The symbiosis between microorganisms and plants has been employed for the elimination of environmental contaminants to achieve high effectiveness and ecological sustainability [62]. The mechanisms involved in the metal resistance rhizobia might be attributed to: (i) changes in the metal efflux of microbial cell membranes; (ii) intracellular chelation due to the production of metallothione in proteins [84]; and (iii) the transformation of heavy metals to their less toxic oxidized forms through microbial metabolism [85]. Moreover, the metabolism of rhizobia also increases metal bioavailability in the soil through alterations in the soil pH, resulting in the release of chelators (i.e., siderophores) and organic acids capable of enhancing the complexation of metals and their mobility [86]. Microbial volatilization is another preferred method of metal bioremoval (i.e., selenium and mercury) in many rhizosphere bacteria [87]. The mixture (BC, AMF and Rh) was the most effective treatment. Inoculation with Rh and AMF to soil that amended with BC remediated the harmful effects of Cd and decreased its content and translocation from roots, stems to leaves. Interaction between BC, Rh and AMF sharply decreased Cd content and accumulation in leaves to be 11.30 compared to 27.86 mg g^-1 d. wt. under Cd stress. Rh and AMF exhibited a grateful decrease in Cd content in seeds to become 0.73 and 1.01, respectively compared to 18.88 mg g^-1 d. wt. under Cd stress. Translocation factor (TF) of Cd from root to seed sharply decreased with the individual treatment of Rh or AMF, moreover BC individually or in mixture with Rh and AMF alleviated the Cd impact, since no Cd ions were detected in seeds of alfalfa. As a result of this positive effect, photosynthate transport was increased from leaves to seeds, and led to the accumulation of total carbohydrates with the mixture of BC, AMF and Rh.

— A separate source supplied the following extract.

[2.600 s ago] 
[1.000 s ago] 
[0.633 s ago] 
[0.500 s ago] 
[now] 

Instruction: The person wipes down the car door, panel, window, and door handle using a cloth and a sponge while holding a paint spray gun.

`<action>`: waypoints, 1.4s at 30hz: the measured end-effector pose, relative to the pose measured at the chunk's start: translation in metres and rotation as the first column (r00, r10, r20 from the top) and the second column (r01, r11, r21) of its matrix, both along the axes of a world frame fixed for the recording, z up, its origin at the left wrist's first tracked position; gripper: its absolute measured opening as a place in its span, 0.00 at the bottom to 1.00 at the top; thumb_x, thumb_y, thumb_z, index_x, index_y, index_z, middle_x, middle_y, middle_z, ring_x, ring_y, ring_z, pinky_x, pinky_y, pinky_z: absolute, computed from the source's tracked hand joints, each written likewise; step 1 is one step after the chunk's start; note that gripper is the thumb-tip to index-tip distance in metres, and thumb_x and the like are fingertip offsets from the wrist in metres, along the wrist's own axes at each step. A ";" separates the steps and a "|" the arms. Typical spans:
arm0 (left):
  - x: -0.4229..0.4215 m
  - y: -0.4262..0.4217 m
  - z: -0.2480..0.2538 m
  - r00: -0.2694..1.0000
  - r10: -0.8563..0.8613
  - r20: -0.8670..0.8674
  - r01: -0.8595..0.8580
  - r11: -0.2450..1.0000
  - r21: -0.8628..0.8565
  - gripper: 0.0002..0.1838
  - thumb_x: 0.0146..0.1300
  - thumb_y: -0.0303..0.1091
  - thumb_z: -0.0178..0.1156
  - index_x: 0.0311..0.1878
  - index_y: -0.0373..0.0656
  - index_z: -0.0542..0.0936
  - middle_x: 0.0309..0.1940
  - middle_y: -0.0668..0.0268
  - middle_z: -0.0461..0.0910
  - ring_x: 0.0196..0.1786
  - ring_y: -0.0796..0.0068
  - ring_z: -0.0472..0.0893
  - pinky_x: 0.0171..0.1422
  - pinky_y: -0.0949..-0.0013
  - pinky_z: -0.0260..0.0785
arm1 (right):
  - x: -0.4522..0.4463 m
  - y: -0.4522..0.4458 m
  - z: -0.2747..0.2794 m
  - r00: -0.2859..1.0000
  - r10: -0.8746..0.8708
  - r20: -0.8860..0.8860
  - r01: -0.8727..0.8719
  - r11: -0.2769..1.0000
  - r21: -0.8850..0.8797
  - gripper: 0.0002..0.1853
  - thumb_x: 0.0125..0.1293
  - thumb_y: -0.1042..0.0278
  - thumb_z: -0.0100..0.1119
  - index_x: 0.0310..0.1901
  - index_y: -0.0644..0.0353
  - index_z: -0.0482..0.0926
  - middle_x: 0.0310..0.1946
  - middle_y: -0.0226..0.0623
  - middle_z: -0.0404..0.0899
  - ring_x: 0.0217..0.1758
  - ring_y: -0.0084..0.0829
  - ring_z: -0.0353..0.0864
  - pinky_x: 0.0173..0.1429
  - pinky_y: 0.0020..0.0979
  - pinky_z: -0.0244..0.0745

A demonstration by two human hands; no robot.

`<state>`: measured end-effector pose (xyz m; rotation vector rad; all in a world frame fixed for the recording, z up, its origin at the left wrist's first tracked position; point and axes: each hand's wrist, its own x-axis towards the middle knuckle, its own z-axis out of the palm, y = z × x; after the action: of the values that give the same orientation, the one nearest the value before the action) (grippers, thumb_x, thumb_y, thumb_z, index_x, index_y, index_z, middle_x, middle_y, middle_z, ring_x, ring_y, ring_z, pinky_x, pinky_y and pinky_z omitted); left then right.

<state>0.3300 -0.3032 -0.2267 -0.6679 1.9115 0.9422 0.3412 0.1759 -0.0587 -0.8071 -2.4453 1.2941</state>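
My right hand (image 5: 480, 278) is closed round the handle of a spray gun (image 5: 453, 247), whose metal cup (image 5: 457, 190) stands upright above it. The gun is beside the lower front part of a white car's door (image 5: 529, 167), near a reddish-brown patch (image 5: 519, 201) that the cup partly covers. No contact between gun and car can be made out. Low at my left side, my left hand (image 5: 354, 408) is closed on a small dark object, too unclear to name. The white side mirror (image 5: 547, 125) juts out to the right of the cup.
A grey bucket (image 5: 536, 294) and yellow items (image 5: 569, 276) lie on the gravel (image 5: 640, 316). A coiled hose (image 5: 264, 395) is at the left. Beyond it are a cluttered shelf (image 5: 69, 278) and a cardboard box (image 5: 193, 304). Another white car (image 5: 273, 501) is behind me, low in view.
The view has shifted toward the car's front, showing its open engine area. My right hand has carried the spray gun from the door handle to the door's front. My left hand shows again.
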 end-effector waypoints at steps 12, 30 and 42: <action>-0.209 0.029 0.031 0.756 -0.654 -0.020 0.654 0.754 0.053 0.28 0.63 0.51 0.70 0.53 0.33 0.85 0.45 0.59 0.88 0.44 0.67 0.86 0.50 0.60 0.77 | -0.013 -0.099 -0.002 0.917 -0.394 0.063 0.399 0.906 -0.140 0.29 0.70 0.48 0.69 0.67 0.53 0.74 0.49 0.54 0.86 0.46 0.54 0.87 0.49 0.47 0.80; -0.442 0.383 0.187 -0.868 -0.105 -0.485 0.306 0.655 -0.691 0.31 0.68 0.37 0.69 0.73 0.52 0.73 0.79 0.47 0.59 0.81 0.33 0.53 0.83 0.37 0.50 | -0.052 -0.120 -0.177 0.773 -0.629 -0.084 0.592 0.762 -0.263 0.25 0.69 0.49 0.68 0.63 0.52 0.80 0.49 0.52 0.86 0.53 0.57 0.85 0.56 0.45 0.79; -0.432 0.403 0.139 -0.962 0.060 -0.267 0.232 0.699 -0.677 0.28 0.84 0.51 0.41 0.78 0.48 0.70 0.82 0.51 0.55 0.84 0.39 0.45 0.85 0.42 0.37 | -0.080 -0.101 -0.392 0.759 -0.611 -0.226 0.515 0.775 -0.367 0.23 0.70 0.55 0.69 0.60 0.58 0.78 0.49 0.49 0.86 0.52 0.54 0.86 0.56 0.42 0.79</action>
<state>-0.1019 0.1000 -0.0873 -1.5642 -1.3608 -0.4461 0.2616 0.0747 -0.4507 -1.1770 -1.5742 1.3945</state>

Addition of BC, Rh and AMF to the HMs-polluted soil significantly decreased the uptake of HMs, increased the HMs immobilization and inhibited their toxicity on the plant growth and the rhizosphere microbes. These treatments led to improving the soil properties and fertility, consequently the growth of the cultivated plants and the rhizosphere microbes.

Mixing of BC with the soil to amend the heavy metals-polluted soils. Application of BC with Rh and AMF together to achieve the highest efficiency for Cd alleviation and increasing the soil fertility. BC treatment is easy to apply, cheap and safe on plant, soil and environment. This would maintain soil fertility and plant, as well as animal and human health.